MR SALEHAQURAN:Captain Tamazgha

 

Published on Oct 26, 2020

Salem Chaker est professeur de langue berbère à l’Université d’Aix-Marseille, après avoir exercé plus d’une vingtaine d’années à l’INALCO (Paris). Auteur de nombreux ouvrages et articles de linguistique et sociolinguistique berbère, il est également directeur de l’Encyclopédie berbère.

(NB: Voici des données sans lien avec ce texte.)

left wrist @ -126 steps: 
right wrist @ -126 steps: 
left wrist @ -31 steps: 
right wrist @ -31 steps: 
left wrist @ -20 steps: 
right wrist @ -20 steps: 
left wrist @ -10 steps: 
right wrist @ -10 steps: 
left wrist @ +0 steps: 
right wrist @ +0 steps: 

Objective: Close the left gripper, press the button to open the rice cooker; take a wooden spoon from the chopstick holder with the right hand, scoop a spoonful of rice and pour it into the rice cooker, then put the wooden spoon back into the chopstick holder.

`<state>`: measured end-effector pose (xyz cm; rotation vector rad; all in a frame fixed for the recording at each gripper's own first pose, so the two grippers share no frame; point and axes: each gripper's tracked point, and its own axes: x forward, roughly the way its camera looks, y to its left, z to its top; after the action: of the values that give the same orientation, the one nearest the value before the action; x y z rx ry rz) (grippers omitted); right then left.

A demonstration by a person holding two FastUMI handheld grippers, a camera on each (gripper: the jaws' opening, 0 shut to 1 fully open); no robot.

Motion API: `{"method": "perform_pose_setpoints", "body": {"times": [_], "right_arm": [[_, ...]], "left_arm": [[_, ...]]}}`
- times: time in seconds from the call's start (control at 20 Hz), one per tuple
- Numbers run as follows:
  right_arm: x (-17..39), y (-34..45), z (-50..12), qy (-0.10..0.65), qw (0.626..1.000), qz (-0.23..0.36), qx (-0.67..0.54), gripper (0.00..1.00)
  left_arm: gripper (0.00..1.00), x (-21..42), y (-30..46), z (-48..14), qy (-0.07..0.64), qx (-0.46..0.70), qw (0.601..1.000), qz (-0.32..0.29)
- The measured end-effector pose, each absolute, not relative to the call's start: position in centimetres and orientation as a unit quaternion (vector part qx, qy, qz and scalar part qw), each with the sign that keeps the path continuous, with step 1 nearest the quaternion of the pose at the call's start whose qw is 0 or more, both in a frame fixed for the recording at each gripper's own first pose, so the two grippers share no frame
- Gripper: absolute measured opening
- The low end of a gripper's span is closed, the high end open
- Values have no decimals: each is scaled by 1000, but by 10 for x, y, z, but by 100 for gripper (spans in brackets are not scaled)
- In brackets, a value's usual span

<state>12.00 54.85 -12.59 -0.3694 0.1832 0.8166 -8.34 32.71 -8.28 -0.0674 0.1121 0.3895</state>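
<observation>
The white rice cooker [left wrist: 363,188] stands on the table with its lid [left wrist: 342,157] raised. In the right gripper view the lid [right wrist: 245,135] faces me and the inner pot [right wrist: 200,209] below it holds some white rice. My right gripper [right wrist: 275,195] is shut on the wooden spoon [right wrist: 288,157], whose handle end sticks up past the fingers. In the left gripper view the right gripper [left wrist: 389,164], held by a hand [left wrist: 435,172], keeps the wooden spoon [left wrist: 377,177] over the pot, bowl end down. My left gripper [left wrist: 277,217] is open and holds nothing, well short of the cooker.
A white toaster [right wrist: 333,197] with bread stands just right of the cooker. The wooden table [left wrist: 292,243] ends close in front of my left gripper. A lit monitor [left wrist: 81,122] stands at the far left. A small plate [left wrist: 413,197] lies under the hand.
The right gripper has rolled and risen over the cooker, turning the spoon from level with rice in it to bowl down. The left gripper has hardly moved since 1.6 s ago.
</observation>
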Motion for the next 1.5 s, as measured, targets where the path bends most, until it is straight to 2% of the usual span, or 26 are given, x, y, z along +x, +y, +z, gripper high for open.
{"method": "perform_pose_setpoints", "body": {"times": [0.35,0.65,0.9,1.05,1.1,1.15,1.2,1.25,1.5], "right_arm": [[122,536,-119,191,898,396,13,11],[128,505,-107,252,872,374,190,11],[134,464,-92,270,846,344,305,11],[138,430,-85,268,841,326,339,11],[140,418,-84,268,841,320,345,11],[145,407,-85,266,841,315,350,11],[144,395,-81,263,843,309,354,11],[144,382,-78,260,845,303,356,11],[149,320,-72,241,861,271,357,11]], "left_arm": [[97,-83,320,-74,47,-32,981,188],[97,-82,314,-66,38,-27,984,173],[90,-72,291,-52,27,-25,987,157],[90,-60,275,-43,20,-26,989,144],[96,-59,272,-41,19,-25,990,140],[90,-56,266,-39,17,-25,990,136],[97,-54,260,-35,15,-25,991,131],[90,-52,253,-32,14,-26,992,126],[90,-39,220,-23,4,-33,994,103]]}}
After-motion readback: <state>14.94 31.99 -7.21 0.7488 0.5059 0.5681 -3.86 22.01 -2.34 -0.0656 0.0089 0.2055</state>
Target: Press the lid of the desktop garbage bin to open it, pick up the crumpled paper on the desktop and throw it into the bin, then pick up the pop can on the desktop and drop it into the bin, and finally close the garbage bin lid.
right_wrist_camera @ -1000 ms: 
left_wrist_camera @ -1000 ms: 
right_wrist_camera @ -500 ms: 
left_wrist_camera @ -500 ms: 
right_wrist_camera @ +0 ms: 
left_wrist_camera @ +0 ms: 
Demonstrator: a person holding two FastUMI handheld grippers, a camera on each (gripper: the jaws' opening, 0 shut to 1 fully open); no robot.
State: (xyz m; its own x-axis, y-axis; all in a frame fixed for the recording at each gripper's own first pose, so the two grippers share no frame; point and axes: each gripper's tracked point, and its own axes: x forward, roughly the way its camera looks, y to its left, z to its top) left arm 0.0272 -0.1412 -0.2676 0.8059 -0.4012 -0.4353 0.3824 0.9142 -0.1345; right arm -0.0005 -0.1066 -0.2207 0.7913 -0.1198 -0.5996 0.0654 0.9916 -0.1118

Après un rappel des données sociolinguistiques de base ainsi que du contexte historique, idéologique et politique globalement très défavorable, on présentera les luttes berbères contemporaines (XXe-XXIe siècles), en focalisant le propos sur les cas de l’Algérie, du Maroc, de la Libye et du monde touareg. On soulignera les éléments (forts) de convergence, mais aussi les spécificités de chaque situation, induites par une histoire politique récente propre à chaque pays, et même à chaque grande région berbérophone à l’intérieur du même pays.

On pointera – et on s’interrogera sur – la difficulté du "passage au politique" et l’hésitation entre "revendication culturelle" et "revendication des droits de minorités ethniques/nationales".

On montrera que :

le contexte colonial qui a imposé le nationalisme comme seul horizon politique légitime,
l’héritage, profondément intégré, de la tradition politico-juridique française de centralisme (« la nation, une et indivisible »),
les politiques étatiques de marginalisation et de disqualification des entités ethnoculturelles traditionnelles, mais aussi d’intégration des élites berbères,
les contraintes géopolitiques,

rendent la survie des entités berbérophones de plus en plus incertaine, malgré les émergences récentes et un très sensible assouplissement des politiques étatiques vis-à-vis de la réalité berbère.

Une situation paradoxale donc, caractérisée à la fois par une affirmation linguistique et culturelle forte et très présente mais une très grande faiblesse politique. En un mot, le monde berbère n’est ni la Catalogne, ni le Kurdistan, même s’il en recèle certaines potentialités.